Desde a escravidão, corpos negros são desumanizados e explorados para garantir a acumulação de riqueza. São marginalizados como protagonistas nas lutas e debates, até mesmo na abolição da escravatura. Corpos de mulheres negras, então! A construção social do racismo no Brasil é parte do desenvolvimento do capitalismo, das relações sociais e de trabalho — uma ferramenta de manutenção da hierarquia social, da concentração de renda e das relações de poder. Isso faz com que nós, mulheres negras, sintamos que a batalha é grande demais, impossível demais, e, sobretudo, não é nosso lugar.
Nesse contexto, precisamos garantir que essas estruturas sejam desmanteladas.
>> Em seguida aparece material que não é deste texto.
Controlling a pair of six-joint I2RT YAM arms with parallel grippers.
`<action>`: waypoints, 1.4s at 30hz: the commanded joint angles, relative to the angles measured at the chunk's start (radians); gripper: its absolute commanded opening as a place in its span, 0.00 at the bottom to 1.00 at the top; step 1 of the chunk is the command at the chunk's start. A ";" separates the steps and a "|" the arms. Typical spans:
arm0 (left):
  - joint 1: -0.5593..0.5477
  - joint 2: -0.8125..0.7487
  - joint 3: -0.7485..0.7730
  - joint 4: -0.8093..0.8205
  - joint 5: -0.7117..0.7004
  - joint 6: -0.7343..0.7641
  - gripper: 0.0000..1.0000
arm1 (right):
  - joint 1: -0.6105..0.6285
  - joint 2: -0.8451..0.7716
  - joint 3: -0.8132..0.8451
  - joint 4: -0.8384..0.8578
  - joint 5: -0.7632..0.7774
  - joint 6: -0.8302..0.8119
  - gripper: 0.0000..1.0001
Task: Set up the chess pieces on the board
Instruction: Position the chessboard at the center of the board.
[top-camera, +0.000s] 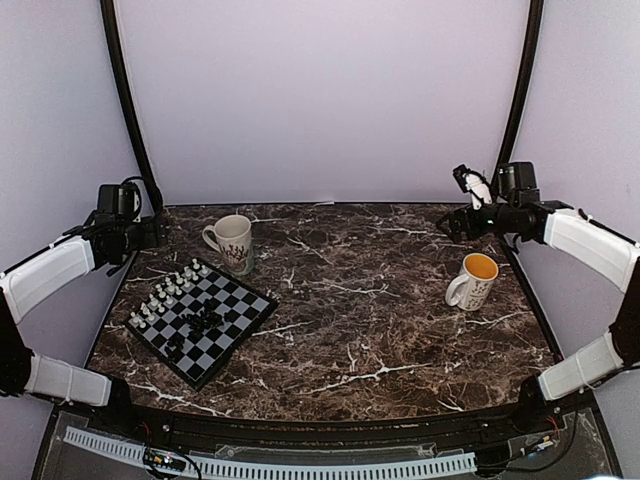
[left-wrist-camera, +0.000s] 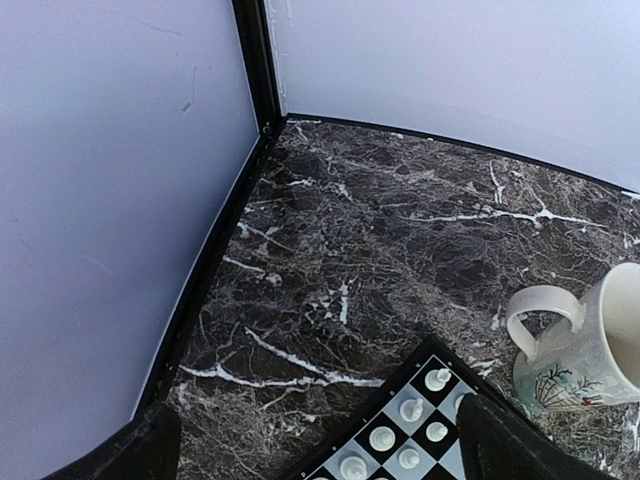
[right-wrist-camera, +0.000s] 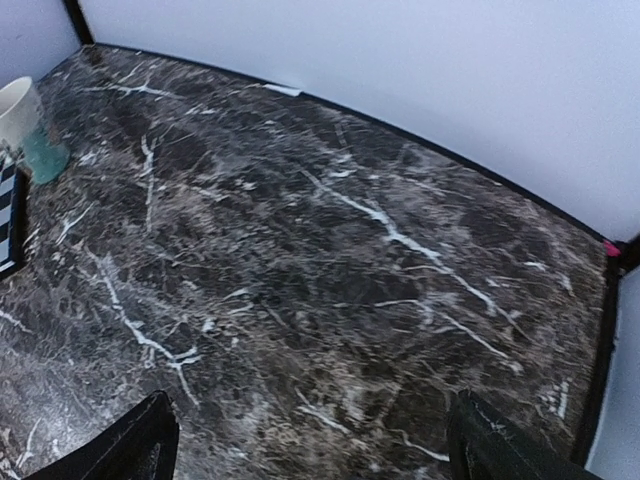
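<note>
- Toward 8 o'clock on the marble table (top-camera: 380, 300), the board (top-camera: 235, 310) sits turned diamond-wise. The white chess pieces (top-camera: 168, 290) stand in rows along its 10 o'clock edge, and the black chess pieces (top-camera: 205, 322) are clustered near its centre.
- Spread wide and empty, the left gripper (left-wrist-camera: 318, 448) hovers just off the board's 11 o'clock side. The right gripper (right-wrist-camera: 312, 450), equally spread and empty, hangs at the table's 2 o'clock.
- The pieces look tiny, light, rigid, smooth and easily toppled. Each is probably best pinched by its narrow upper body, from straight above.

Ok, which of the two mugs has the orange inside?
The mug on the right, standing alone; the mug beside the board is cream inside, next to the board.
</note>
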 joint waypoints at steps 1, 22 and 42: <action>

Há, inclusive, um projeto de lei (PL 3945/2021) em tramitação na Câmara, apresentado pelas deputadas federais Talíria Petrone (PSOL-RJ), Áurea Carolina (PSOL-MG) e Sâmia Bonfim (PSOL-SP), que pretende oficializar a Semana de Apoio à Amamentação Negra. O projeto segue na Comissão de Defesa dos Direitos da Mulher e aguarda parecer da relatora Reginete Bispo (PT-RS). O projeto aguarda. Nós, não. Até porque aguardar não é uma opção para um povo que está em movimento, lutando pela vida desde antes dela existir.
Faremos isso até quando? Até o dia em que pudermos dizer que o maior problema na amamentação em uma família negra é o uso de bico artificial, e não a morte real. É por isso que dizemos, ousadas e vivas como estamos, que a “Semana de Apoio à Amamentação Negra” não é apenas um evento: é um chamado. É para manter viva a chama do desejo que não se dobra às tecnologias de morte que, se não nos matam o corpo, querem nos afogar no banzo, que organizamos a SAAN todos os anos. Para isso, nos expomos, criamos cursos, aceitamos todos os convites para falar sobre o tema.
Eu e Tiacuã esperamos que você ouça este chamado, porque saiba: não existe saúde fora do contexto social, político, econômico e cultural. E se queremos produzir saúde, é necessário compreender e enfrentar as determinações sociais que ceifam vidas antes mesmo do primeiro gole de leite materno. Mais do que compreender, é necessário agir. Este chamado é para te lembrar que operar a transformação social também é sua função. Em coletivo, produziremos muito mais alimento para nutrir o mundo novo que precisamos.